[Information supplied]

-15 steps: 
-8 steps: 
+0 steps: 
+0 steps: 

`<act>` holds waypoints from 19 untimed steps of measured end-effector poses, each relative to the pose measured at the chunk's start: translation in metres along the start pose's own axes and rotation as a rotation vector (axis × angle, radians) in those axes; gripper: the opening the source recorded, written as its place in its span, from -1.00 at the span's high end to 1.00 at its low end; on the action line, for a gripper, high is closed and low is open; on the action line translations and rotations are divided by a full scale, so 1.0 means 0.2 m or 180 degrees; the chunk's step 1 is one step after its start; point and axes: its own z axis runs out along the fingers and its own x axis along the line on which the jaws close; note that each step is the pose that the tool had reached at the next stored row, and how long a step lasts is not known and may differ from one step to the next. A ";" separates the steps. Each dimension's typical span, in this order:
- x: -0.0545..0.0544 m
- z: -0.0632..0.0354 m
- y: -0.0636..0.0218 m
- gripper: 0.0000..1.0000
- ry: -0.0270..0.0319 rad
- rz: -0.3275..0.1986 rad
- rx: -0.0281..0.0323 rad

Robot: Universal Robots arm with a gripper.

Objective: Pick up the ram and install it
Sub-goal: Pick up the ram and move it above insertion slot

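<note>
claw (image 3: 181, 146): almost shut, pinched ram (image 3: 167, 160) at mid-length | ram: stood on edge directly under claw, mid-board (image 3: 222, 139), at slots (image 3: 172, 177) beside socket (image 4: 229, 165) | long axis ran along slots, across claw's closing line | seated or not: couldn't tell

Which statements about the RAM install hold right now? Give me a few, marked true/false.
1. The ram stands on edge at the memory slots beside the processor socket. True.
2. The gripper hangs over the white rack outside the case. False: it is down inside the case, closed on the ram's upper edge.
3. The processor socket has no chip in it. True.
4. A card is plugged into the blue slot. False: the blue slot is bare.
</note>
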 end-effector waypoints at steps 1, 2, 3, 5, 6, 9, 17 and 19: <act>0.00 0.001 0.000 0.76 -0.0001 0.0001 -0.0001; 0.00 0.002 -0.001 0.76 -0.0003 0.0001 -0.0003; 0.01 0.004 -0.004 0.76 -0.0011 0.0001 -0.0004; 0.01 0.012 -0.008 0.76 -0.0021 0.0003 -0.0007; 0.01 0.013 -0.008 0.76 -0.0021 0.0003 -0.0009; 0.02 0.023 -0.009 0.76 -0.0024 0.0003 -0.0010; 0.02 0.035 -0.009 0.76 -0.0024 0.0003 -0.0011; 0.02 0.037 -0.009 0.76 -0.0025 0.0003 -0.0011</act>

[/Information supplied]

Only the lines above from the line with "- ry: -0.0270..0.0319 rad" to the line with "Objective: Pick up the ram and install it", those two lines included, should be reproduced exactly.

- ry: -0.0270..0.0319 rad
- rz: -0.3275..0.1986 rad
- rx: -0.0281..0.0323 rad

Robot: Universal Robots arm with a gripper.

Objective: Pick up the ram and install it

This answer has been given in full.